Marge laughed. “That’s not very often out here. But if it does occur, we just let them know the one with his name on the door is more important.”

“I’ll see you later,” Kate said, climbing the stairs.

“Oh…when you come down, just walk through to the lounge here; there’ll be someone about. And if you fall asleep, I’ll give you a shout about six-thirty.”

Kate nodded and continued on up the stairs. There was a long landing either way at the first level and she turned right. She popped her head into the bathroom, expecting if anything that it would be modern, but it was far from that. The bath, basin and toilet looked straight out of a vintage magazine. They were white porcelain, not enamel and they were covered in Victorian-style flowers. She lifted the lid of the toilet. It looked normal enough, but made her wonder where the contents went, and how efficiently, after what Jeff had said about the low water pressure.

Now for her room, she thought. It was only two doors along at what looked to be the corner of the building. There was a small window at the end of the corridor and she checked what it was like at the back of the house. She was looking down on a small courtyard paved with irregular slabs of stone. Over on the far side she could see Jeff’s Land Rover standing in front of a weatherboard building that looked like a garage. On the other side there was a large open patch of earth. It was black, just like ordinary garden earth, which surprised her, and it appeared to be planted out with vegetables like the open ground in front of the church.

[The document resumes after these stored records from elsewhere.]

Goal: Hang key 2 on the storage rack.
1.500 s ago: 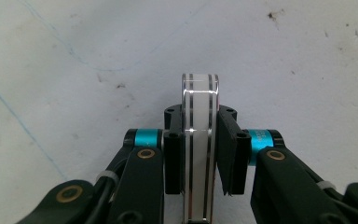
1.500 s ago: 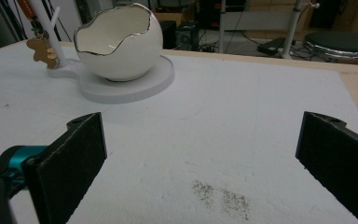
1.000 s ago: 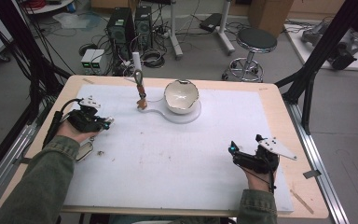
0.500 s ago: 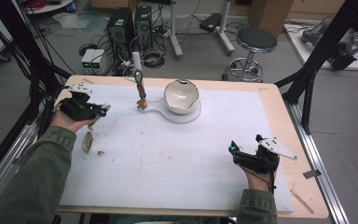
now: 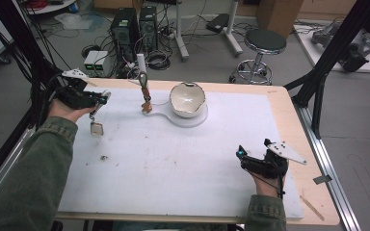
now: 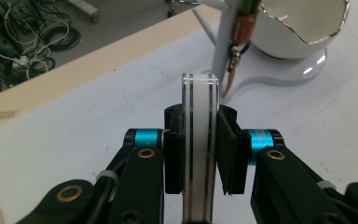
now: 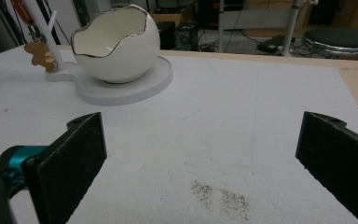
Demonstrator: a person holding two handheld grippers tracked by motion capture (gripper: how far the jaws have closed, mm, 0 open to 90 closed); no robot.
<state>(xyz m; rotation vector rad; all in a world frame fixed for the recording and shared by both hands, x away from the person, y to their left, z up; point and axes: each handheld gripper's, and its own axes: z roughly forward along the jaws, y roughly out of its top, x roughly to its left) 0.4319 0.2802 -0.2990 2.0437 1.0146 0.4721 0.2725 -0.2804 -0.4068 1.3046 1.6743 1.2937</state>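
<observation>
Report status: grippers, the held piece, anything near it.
Left gripper shut on clear tag, held above the mat. Right gripper open, nothing between jaws. Stand and egg bowl ahead of tag, apart.

We see open counter (image 5: 183,173) between our hands. At the far edge the eggshell bowl (image 5: 187,98) on its stand (image 5: 192,119) and the post (image 5: 142,82) with a charm (image 5: 146,107) block passage.

Stool (image 5: 265,42) (black-topped), computer towers (image 5: 136,26), grey floor (image 5: 361,125).
</observation>
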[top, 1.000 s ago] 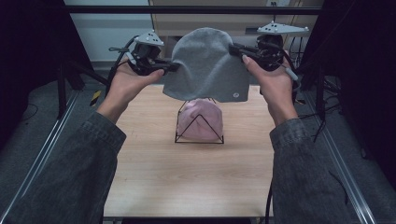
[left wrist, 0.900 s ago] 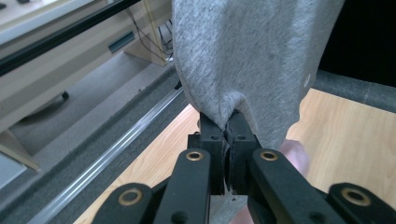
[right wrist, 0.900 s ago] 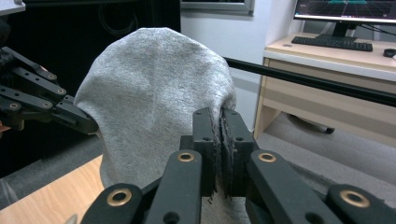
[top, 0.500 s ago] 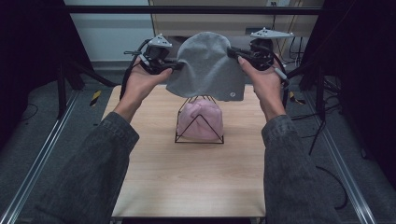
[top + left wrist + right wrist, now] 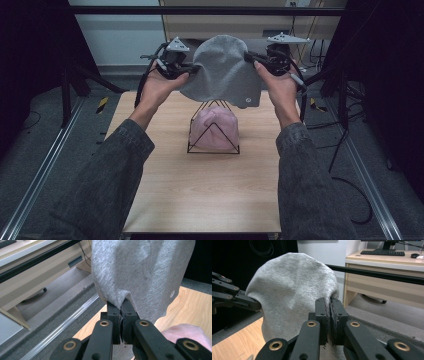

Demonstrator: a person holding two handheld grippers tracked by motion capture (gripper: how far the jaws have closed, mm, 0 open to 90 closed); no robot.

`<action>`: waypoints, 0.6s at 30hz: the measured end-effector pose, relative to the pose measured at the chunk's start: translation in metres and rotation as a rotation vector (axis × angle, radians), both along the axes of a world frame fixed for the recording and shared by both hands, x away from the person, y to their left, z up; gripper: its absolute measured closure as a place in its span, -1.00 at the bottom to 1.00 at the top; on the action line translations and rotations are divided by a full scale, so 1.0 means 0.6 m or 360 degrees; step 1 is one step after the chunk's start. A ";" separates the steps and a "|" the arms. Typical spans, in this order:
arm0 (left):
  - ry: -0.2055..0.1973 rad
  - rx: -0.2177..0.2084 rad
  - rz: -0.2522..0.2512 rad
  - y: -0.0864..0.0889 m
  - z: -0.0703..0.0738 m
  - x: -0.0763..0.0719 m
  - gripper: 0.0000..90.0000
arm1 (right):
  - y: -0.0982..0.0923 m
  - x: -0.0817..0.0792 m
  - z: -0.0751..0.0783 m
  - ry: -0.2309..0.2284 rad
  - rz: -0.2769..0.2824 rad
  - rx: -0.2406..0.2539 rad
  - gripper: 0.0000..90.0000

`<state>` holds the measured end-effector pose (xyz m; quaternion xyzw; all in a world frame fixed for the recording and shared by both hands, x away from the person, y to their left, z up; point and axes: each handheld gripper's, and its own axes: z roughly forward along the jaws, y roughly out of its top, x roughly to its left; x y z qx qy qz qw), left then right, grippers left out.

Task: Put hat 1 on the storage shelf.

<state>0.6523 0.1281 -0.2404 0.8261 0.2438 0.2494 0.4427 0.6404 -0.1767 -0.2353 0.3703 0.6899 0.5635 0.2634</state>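
A grey knit beanie [image 5: 222,70] hangs stretched in the air between my two grippers, above the far part of the table. My left gripper [image 5: 189,70] is shut on its left edge; its jaws pinch a fold of the grey fabric [image 5: 140,272]. My right gripper [image 5: 250,57] is shut on the right edge of the beanie [image 5: 292,290]. Below it on the table stands a black wire pyramid stand [image 5: 195,145] with a pink beanie [image 5: 215,127] pulled over it. The left gripper [image 5: 255,305] also appears at the left of the right gripper view.
The wooden table [image 5: 200,195] has bare room in front of the stand. Aluminium rails [image 5: 45,175] run along both sides on the grey floor. A desk [image 5: 387,267] with a keyboard stands beyond the table. A black bar [image 5: 210,10] crosses overhead at the back.
Both grippers have carried the grey beanie slightly away from me and drawn a little closer together. The pink beanie on its stand has not moved.
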 end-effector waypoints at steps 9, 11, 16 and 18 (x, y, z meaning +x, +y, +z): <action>0.0009 0.0038 0.0035 -0.008 -0.044 0.010 0.95 | 0.003 0.013 -0.038 0.0046 -0.0002 -0.0021 0.91; 0.0031 0.0036 0.0038 -0.005 -0.050 0.011 0.95 | 0.003 0.014 -0.049 0.0067 -0.0002 -0.0026 0.91; 0.0052 0.0033 0.0030 -0.002 -0.068 0.003 0.95 | 0.006 0.014 -0.071 0.0100 0.0008 -0.0044 0.91; 0.0060 0.0043 0.0028 -0.001 -0.074 -0.001 0.95 | 0.007 0.013 -0.077 0.0104 0.0012 -0.0045 0.91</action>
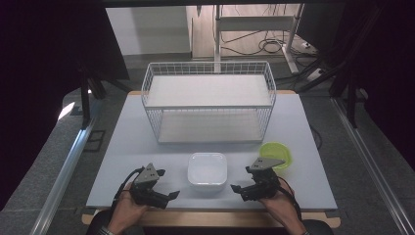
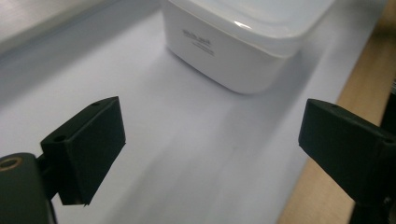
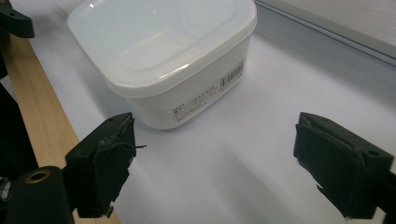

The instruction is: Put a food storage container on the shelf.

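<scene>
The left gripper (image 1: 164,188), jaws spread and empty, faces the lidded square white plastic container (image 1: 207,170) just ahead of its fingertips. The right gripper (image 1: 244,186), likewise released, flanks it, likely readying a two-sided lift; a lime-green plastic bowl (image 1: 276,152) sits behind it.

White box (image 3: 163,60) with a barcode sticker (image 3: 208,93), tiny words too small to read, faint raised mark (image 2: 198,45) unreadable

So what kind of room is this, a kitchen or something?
Probably a lab or workshop set up for recording, not a kitchen: dark curtains hang at the sides, loose black cables lie on the floor behind, and a plain white table holds an empty white wire basket.
</scene>
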A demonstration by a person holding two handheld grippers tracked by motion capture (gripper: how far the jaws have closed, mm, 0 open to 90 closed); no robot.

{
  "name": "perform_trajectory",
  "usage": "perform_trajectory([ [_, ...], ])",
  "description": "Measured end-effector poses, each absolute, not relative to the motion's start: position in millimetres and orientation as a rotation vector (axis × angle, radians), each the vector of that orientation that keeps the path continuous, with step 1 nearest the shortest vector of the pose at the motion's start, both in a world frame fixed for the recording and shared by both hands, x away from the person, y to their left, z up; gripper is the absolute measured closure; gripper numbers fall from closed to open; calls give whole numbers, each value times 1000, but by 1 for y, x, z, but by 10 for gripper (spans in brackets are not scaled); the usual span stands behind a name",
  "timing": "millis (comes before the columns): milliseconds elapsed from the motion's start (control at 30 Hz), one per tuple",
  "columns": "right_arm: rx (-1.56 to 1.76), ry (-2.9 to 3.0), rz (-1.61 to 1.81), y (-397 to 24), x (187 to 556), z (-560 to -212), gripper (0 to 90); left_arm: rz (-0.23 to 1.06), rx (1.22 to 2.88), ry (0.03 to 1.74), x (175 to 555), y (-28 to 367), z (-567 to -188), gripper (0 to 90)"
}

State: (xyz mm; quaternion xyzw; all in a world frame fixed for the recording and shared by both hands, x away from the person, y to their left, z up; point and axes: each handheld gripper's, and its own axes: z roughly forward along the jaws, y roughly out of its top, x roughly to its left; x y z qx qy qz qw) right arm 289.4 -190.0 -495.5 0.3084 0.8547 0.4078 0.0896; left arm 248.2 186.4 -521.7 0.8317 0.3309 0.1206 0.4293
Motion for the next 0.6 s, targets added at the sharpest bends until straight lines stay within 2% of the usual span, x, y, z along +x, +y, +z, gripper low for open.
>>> perform_trajectory([
  [133, 918, 2538, 1217, -189, 290, -496, 105, 261, 2000, 864, 252, 193, -521, 57],
  [233, 904, 2541, 1218, -187, 290, -496, 98, 286, 1986, 879, 253, 195, -521, 57],
  [600, 871, 2528, 1213, -178, 292, -490, 78, 303, 2072, 879, 257, 181, -518, 53],
])
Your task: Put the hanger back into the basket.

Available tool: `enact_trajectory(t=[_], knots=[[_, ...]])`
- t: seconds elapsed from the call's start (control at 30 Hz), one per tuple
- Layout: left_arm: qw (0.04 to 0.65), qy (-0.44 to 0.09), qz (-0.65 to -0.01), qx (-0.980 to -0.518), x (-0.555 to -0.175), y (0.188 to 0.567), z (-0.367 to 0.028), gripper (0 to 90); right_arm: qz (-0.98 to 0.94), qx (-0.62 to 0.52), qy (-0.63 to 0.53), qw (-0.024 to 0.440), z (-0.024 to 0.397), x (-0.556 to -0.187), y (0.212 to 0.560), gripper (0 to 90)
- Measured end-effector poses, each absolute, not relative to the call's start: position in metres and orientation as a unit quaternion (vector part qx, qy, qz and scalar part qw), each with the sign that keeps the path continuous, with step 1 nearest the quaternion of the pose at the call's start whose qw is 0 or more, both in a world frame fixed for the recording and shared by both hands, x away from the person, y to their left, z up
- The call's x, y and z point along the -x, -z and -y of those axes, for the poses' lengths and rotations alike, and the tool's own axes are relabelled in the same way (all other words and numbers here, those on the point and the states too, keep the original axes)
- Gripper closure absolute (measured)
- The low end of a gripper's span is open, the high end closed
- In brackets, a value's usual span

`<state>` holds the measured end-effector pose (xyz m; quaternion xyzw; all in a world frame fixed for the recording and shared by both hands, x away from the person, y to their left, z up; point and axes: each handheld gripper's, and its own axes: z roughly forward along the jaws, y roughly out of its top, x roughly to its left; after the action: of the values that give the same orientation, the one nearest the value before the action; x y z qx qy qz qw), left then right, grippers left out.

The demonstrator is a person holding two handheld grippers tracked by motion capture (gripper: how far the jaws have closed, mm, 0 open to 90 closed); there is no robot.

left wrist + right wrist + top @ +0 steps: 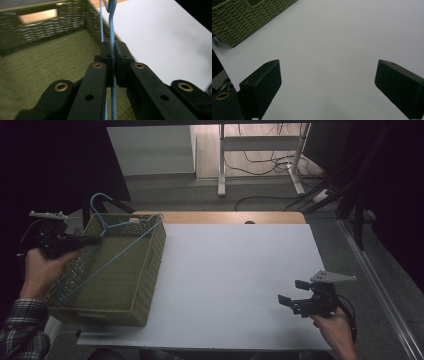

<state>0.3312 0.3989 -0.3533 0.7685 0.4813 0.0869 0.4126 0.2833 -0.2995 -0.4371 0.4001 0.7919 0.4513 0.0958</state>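
hanger (117,245) in woven basket (150,270), pinched by left gripper (95,240); white table (235,280) adjacent.

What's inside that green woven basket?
A blue wire hanger lies slanted in the basket, its hook poking over the far rim. The left tongs are shut on its wire. The woven floor looks otherwise bare, though the near wall and the tongs hide part of it.
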Motion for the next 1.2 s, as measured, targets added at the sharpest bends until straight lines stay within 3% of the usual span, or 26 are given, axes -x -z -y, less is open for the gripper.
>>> enact_trajectory(t=[0.53, 0.73, 0.87, 1.07, 1.2], knots=[[0.401, -0.08, -0.509, -0.757, -0.348, 0.419, -0.416, 87.6, -0.795, -0.412, -0.435, 0.093, 0.303, -0.278, 0.448, 6.2], [0.353, -0.083, -0.544, -0.757, -0.356, 0.454, -0.414, 87.3, -0.792, -0.412, -0.442, 0.088, 0.303, -0.277, 0.451, 5.8], [0.295, -0.109, -0.56, -0.766, -0.356, 0.458, -0.413, 85.9, -0.797, -0.407, -0.438, 0.087, 0.301, -0.276, 0.454, 5.5], [0.304, -0.17, -0.559, -0.752, -0.344, 0.438, -0.402, 53.8, -0.801, -0.401, -0.434, 0.1, 0.299, -0.274, 0.453, 4.6], [0.345, -0.178, -0.525, -0.757, -0.327, 0.422, -0.382, 35.0, -0.799, -0.398, -0.437, 0.112, 0.3, -0.272, 0.45, 3.4]])
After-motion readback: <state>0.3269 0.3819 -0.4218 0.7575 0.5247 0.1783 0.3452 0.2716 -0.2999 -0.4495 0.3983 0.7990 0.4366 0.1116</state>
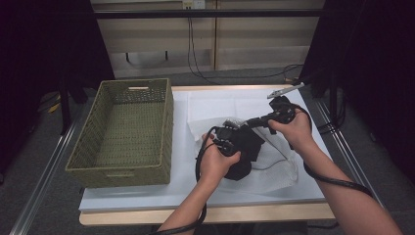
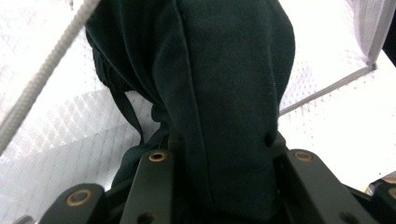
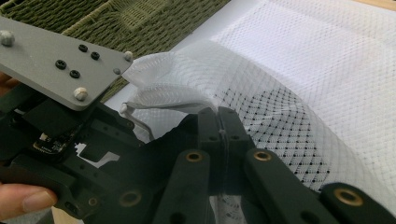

She turned and faced her door and there was her name in big capital letters just as Marge had said. She opened the door and her eyes opened wide. It was beautiful – straight out of a period movie: an antique dressing table with a huge mirror that had flowers cut into one corner, a massive mahogany wardrobe, matching chest-of-drawers and a bed that had to be seen to be believed.

“Oh my God,” Kate uttered when she looked round the door and saw the bed.

It was the biggest, fluffiest bed she had ever seen. When Kate walked over to it the mattress came up to her waist. How she was going to climb into it she had no idea and she looked around for some steps. And when she pressed the floral eiderdown cover, her hand sunk all the way to her elbow. She soon realised this was not an inner-spring mattress; it was either stuffed with lamb’s wool or old-fashioned feathers. Then again it could have been straw.

Kate then looked for her bag wondering if she should change for tonight. She could wear the same clothes tomorrow. No one would notice on the plane; especially Chris – he would be too occupied with Martin. As she swung round to see where Jeff had dropped it she noticed it was standing next to a small Victorian en suite in the corner. It was a white cabinet with a basin in the top, a towel rail on the side and hot and cold taps. This surprised her because in the period there would have been no taps, just a bowl and ewer on a shelf behind a door in the front. Out of curiosity she tried the taps and to her further surprise the water was at least warm.

This she just had to ask Marge about. She knew about the generators that supplied electricity to the buildings and the water tanks, but how did they get rid of the waste from the toilet and heat the hot water. Kate finally washed the thin layer of sandy dust from her skin, managed to climb up onto the huge bed and, sinking back into it, she lay there staring up at the ornate ceiling. The day had rushed past quicker than she’d expected, she thought, and then she continued thinking about her journey back to Broome with Martin tomorrow.